Both Booker and Jones grew up in Youngstown and attended Youngstown State University. Booker dropped out after a year, because the school was still segregated, and black students weren’t allowed to participate in activities.

Jones would graduate and go on to help end school segregation in the north. He served as general counsel for the NAACP, arguing several cases before the Supreme Court. In 1979, he was appointed to the U.S. Court of Appeals for the Sixth Circuit by President Jimmy Carter.

Wells said he deserved the Simeon Booker Award, because he wasn’t afraid to speak up when he thought something was wrong — he wasn’t a “silent witness.”

“We were looking for people who stuck their neck out for justice,” Wells said. “Whether it was physically or being the lone wolf that spoke up when everyone else was silent.”

Wells said Mahoning Valley Sojourn to the Past is trying to raise money for a scholarship for YSU minority upperclassmen in Simeon Booker’s name.
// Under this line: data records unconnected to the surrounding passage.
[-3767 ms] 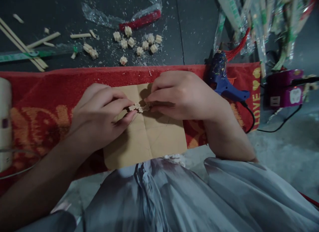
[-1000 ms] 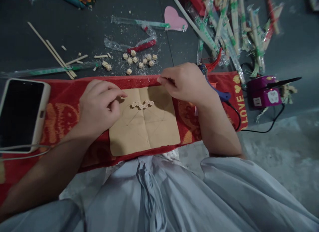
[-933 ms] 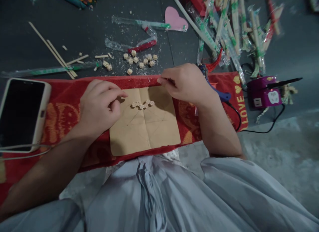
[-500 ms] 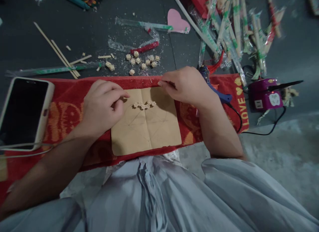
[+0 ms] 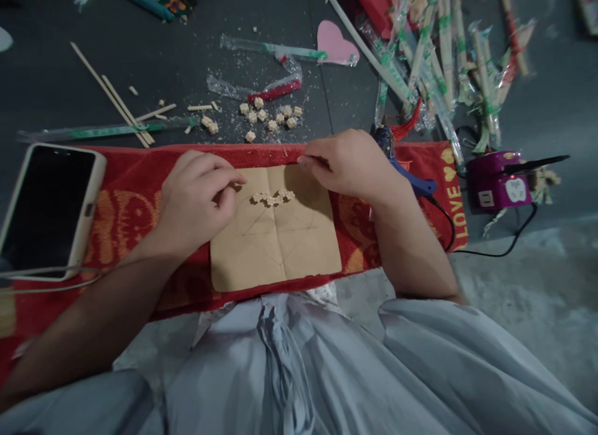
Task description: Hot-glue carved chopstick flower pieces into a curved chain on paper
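Observation:
A sheet of brown paper [image 5: 280,260], creased down its middle and marked with pencil lines, lies on a red towel [image 5: 126,235]. On the paper's upper half sits a wavy row of small pale bamboo-like pieces [image 5: 273,198]. My left hand [image 5: 200,189] rests at the sheet's left edge, index finger reaching over it and thumb apart, holding nothing. At the upper right corner is my right hand [image 5: 346,161], its thumb and index tips together; whatever may be between them is hidden. A blue glue gun [image 5: 415,179] lies partly behind my right forearm.
Loose pale pieces [image 5: 271,117] and crumbs lie beyond the towel. Thin sticks [image 5: 116,105] and a phone [image 5: 44,210] are at left. Wrapped chopsticks [image 5: 443,55] pile up at back right, near a purple power socket [image 5: 498,179] with a cord. A pink paper heart [image 5: 336,42] lies behind.
The whole view has shifted slightly, so things appear a little farther right. Both hands keep their pose, and the row of pieces stays as it was on the paper.

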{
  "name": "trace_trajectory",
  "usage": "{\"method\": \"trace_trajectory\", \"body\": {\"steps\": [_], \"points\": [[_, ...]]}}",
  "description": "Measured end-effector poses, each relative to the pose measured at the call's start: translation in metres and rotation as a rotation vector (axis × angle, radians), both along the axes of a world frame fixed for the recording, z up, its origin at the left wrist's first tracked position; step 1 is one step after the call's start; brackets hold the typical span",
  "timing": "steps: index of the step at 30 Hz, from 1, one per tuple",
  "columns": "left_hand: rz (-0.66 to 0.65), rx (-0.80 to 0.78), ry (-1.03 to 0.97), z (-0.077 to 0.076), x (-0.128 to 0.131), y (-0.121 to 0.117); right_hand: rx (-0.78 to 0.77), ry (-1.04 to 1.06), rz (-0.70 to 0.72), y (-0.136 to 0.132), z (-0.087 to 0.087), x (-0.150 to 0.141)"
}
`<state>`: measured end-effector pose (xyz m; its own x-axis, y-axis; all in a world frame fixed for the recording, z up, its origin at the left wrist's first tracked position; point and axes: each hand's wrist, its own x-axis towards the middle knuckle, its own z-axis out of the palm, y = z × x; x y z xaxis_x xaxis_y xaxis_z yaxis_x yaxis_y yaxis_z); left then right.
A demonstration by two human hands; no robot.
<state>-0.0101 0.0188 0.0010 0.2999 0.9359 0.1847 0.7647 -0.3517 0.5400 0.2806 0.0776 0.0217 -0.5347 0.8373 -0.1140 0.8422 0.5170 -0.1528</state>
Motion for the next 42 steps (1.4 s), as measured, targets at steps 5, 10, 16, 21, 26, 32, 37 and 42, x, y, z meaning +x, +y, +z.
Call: {"method": "trace_trajectory", "body": {"steps": [5,10,16,21,26,32,37,42], "points": [[0.007,-0.007,-0.018,0.0,-0.001,0.0,-0.026,-0.013,0.002,0.0,0.001,-0.002],[0.0,0.035,-0.011,-0.002,-0.002,0.0,-0.061,-0.071,-0.042,-0.002,0.008,-0.008],[0.0,0.083,0.039,-0.006,-0.004,0.003,-0.049,-0.062,-0.03,-0.006,0.014,-0.013],[0.061,0.075,0.062,-0.011,-0.004,0.012,-0.091,-0.128,-0.033,-0.007,0.02,-0.021],[0.077,0.043,0.131,-0.011,-0.003,0.026,-0.112,-0.146,-0.031,-0.008,0.024,-0.025],[0.088,-0.002,0.161,-0.005,0.002,0.059,-0.087,-0.136,-0.02,-0.009,0.026,-0.025],[0.105,-0.023,0.055,-0.01,0.009,0.077,-0.066,-0.132,0.01,-0.009,0.025,-0.025],[0.1,-0.023,0.058,-0.015,0.011,0.084,-0.053,-0.099,0.016,-0.008,0.022,-0.024]]}}
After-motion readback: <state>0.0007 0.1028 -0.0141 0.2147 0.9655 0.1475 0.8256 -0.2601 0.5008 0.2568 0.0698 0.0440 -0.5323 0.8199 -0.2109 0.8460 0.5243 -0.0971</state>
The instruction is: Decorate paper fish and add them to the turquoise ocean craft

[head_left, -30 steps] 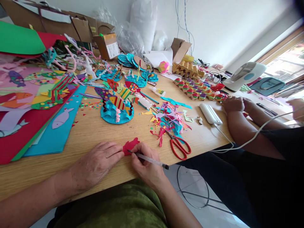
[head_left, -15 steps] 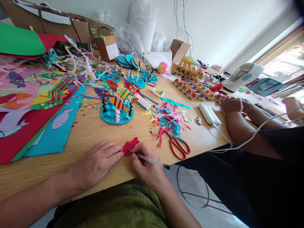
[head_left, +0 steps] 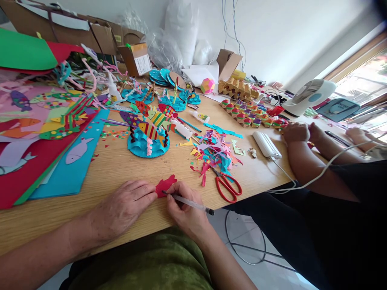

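A red paper fish cutout (head_left: 166, 185) lies on the table close to its front edge. My left hand (head_left: 128, 203) rests flat with its fingers stretched out, the fingertips touching the fish's left end. In my right hand (head_left: 186, 205) is a pen (head_left: 193, 204) with a clear barrel and black end, its tip on the red fish. Red-handled scissors (head_left: 227, 186) lie to the right of my right hand. Beyond the fish stands a blue round paper piece (head_left: 137, 151) carrying striped and dotted paper fish.
Coloured paper scraps (head_left: 216, 147) are heaped behind the scissors. At left, a lilac fish (head_left: 79, 151) lies on blue sheets (head_left: 68, 181). A white power strip (head_left: 266, 145) sits near a co-worker's hands (head_left: 296, 133). Egg-carton pieces (head_left: 244, 114) and a glue bottle (head_left: 201, 117) stand farther back.
The pen's rear end has shifted slightly left and down, while its tip stays on the red fish. My left hand has not moved. At far right, another person's hands have shifted.
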`<state>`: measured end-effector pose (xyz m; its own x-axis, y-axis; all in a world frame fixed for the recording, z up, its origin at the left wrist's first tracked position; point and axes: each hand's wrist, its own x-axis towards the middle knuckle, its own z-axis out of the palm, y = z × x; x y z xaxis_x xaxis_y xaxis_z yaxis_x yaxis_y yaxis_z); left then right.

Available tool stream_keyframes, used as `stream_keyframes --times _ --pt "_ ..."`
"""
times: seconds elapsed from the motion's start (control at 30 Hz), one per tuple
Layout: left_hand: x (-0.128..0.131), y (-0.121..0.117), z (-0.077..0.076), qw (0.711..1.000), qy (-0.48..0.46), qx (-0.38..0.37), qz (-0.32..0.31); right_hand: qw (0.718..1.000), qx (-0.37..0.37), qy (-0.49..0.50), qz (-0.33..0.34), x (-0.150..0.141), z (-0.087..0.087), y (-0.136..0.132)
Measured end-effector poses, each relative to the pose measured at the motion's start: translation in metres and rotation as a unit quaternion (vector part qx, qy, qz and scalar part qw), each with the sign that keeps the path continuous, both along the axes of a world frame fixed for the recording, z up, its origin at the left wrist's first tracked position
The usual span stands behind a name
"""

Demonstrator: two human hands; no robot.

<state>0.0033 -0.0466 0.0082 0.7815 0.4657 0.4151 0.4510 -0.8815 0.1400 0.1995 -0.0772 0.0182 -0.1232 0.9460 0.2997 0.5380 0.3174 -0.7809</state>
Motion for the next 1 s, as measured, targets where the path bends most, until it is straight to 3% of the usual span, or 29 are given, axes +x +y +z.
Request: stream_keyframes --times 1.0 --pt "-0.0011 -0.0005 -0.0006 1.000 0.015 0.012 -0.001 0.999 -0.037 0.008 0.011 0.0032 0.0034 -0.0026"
The money raised at the event will go towards the scholarship, and YSU will match it dollar-for-dollar.

“It will go to someone on campus who we feel is following the steps of Simeon Booker, meaning the characteristics he portrayed and trying to make a difference in spite of hardship,” she said.

Jerry Mitchell, an investigative reporter from the Clarion-Ledger in Jackson, Mississippi, delivered the keynote address. He said he admired Jones’ “incredible career.”

“He played a key role in the civil rights movement,” Mitchell said.

He said Jones helped people in a time where black people could be killed for trying to vote.

Mitchell has made his name reporting on cold cases from the civil rights era.

“He has investigated a lot of the cases that were not brought to judges, murders that were not brought to justice in the ‘60s,” Wells said.

Sojourn to the Past aims to bring awareness to the contributions Booker and Jones made for the civil rights movement. The ceremony honored both men for their work.

Wells said everyone should aspire to be like Jones and Booker — to make a difference in the world.

“I hope the main takeaway is all of us, no matter what age we are, have the power to make a difference,” Wells said. “The choice is ours, we have to decide if we are going to stand up and not just be a witness.”